“Transitional justice is not only a matter of law, but also a process of making sense of the past.” This can take various forms and one powerful form is through testimony including in the form of the arts.
The five official mechanisms of transitional justice; criminal prosecutions, truth-seeking, reparations, memorials and institutional reform all work interdependently for a society to come to terms with a violent and painful past. However, they can face limitations including mandates, resources, political will and many more. In certain cases, depending on the culture, customs and context, the arts can be a way to fill these gaps. This is not a post advocating for the arts, as a panacea for healing. Instead, whether it be through film, theater or music, the arts provide a platform for communities to share their stories, to remember their loved ones and to speak of the unspeakable.
I began reflecting on transitional justice and the arts after having the opportunity to attend a literary magazine launch in Kathmandu known as La Lit Magazine. Their 8th volume: Translations from the Margins is a compilation of literary works, translated from Nepali to English consisting of short stories, essays and poems from Nepalis in marginalized societies across the country. The literature which spans various themes was translated by professional translators and among the works translated and included, were stories from the conflict and from families of the disappeared.
-Excerpt from ‘Where is He?’ By Durga Kaphle
In the stillness of the dark night,
Brandishing their black guns –
The Armed Police
Took him away in a black car
That must be why, even now
They never search for him
Nor give truthful answers
Why play with a man’s life?
-Translated by Itisha Giri
-Recited at the International Day of the Disappeared, August 30th
As development and humanitarian workers, translation is a vital part of the job. I don’t often however think of it as an art. Being bilingual, I can understand that there are some words that cannot be directly translated or stories that cannot be narrated in the same way, in two different languages. What I haven’t given much thought to before, is the power and responsibility that this in fact gives the translator. They are responsible for using different words to convey the same message. The launch of LaLit magazine was hosted at the Nepali Tourism Board and included a panel of three professional and well-renowned translators who addressed some of these issues of power and responsibility in translation.
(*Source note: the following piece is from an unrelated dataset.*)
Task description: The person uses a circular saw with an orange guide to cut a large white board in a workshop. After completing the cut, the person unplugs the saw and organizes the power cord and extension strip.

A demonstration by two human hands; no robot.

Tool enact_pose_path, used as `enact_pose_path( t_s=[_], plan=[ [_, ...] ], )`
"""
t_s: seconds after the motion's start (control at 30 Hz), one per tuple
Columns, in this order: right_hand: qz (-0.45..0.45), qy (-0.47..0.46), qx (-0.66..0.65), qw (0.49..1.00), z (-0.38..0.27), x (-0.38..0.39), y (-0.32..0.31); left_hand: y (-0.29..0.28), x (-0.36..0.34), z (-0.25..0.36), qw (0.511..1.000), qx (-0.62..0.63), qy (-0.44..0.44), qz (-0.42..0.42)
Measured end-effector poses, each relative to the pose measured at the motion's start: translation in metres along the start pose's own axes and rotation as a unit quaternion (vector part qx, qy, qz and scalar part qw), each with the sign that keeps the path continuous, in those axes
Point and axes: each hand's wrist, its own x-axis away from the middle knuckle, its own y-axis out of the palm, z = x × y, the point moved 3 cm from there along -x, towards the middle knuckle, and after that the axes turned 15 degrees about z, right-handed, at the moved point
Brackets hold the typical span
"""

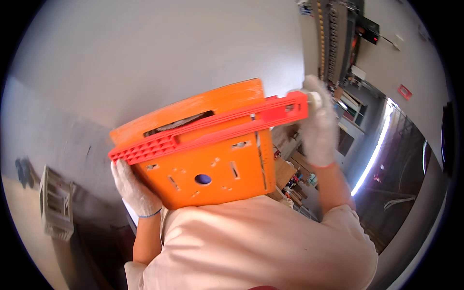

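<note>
An orange board with slots, a round hole and a toothed blade showing in its long opening is held against my body. A red plastic bar with a grid-patterned end lies across it. My left hand, in a white knitted glove, grips the board and bar at the left end. My right hand, also gloved, is closed at the bar's right end by a pale knob; it is blurred, and its exact hold is unclear.
A pale wall faces me. A white plastic stool-like item is at the lower left. At the right are a wooden table with clutter, shelving, a small red-framed sign and a bright gap beside a dark panel.
</note>
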Motion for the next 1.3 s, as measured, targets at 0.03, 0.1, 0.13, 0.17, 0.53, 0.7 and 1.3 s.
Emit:
enact_pose_path(
  t_s=[0.03, 0.1, 0.13, 0.17, 0.53, 0.7, 1.3],
  plan=[
    [-0.009, -0.044, 0.037, 0.998, -0.007, -0.009, -0.011, 0.000, 0.001, -0.003, 0.999, 0.044, -0.031, 0.008],
    [-0.093, -0.073, 0.047, 0.992, -0.019, -0.021, -0.026, -0.001, 0.001, -0.006, 0.995, 0.083, -0.062, 0.009],
    [-0.139, -0.058, 0.018, 0.988, -0.023, -0.023, -0.031, 0.001, 0.001, -0.006, 0.991, 0.111, -0.067, -0.010],
    [-0.110, -0.023, 0.066, 0.991, -0.024, -0.026, -0.037, 0.000, 0.001, -0.006, 0.994, 0.092, -0.066, -0.001],
    [-0.170, -0.003, 0.272, 0.947, -0.045, -0.054, -0.019, 0.005, 0.003, -0.002, 0.987, 0.126, -0.093, 0.018],
    [-0.177, -0.079, 0.290, 0.937, -0.055, -0.055, -0.010, 0.005, 0.003, 0.000, 0.992, 0.096, -0.078, 0.015],
    [-0.250, -0.021, 0.324, 0.912, -0.057, -0.070, -0.017, 0.007, 0.005, 0.004, 0.988, 0.116, -0.096, 0.012]
  ],
)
The panel included three prominent translators and writers in Nepal, Ann Hunkins, Muna Gurung and Sulochana Manandhar. Each panelist discussed the importance of translation and what it meant to them personally. Some of the key themes from the panelists were the fact that translating in person is quite different from translating pre-written work. Hunkins shared that particularly when translating sensitive issues, “there is an emotional bond between the translator and the person telling their story, their pain comes through you.” The panelists also spoke on the importance of accuracy in translation. This relates to the amount of power that the translator has. In situations where certain words cannot be directly translated, there can be an interference in the story and “the translator can accidentally take away agency from the writer.” Finally, was the issue of losing languages and the fact that “translation makes people want to go towards being all the same.” On our way to tea after the event, Prabal shared his own reflections on this point including the fact that “there needs to be more translations from English to Nepali as well.”
The discussion on translation was incredibly insightful but the main take way for me was that this was an opportunity works of art from all across Nepal to be able to connect to and reach a wider audience. The short stories and poems in La Lit’s 8th volume touched on a number of aspects of Nepali society including family, heritage and dreams. Particularly with regard to stories of the conflict, literature, film and theater have served as a way to document atrocities but also to share various understandings of what happened and interpretations of of ‘reconciliation’. According to Ram Bhandari, founder of NEFAD, “Art can be a way build the movement and the fight” in Nepal. The arts can produce new memories and experiences, mitigate politicization of memorial events, reveal hidden traumas, creating a space to grieve, forgive and heal.
-Excerpt from ‘Disappeared’ By Anbika Giri
They wanted to know for certain, even if he were dead. I too wanted to know, though not of his death but that he was still alive. And I wanted to twist his ear and ask, “Why did you make us cry so much?”
-Translated by Prawin Adhikari
Recognizing this, NEFAD and family associations across Nepal have provided such platforms and given survivors an opportunity to tell their stories through theater programs and art. The 2016 International Day of the Disappeared, on August 30th, hosted by NEFAD in collaboration with The Mandala Theater featured wall art, and staged a drama to recreate memories and serve as a form of commemorating the disappeared as well as sharing testimony of the troubles that families have faced as a result of disappearances.
The event also included lighting of candles and was titled, “Where are they?” We hope to visit Mandala theater in the next few weeks and learn more about the power of the art displayed there.
Excerpt from ‘Disappeared’ by Anbika Giri
“I have a big mission,” I growled with a finger pointed at him. “I still have to line you up and shoot down all of you who are too busy enjoying the fruits of power instead of searching for your disappeared cadres!”
I roared with such rage that it left me trembling. Everybody at the Party office was stunned for a moment. Then I was thrown out.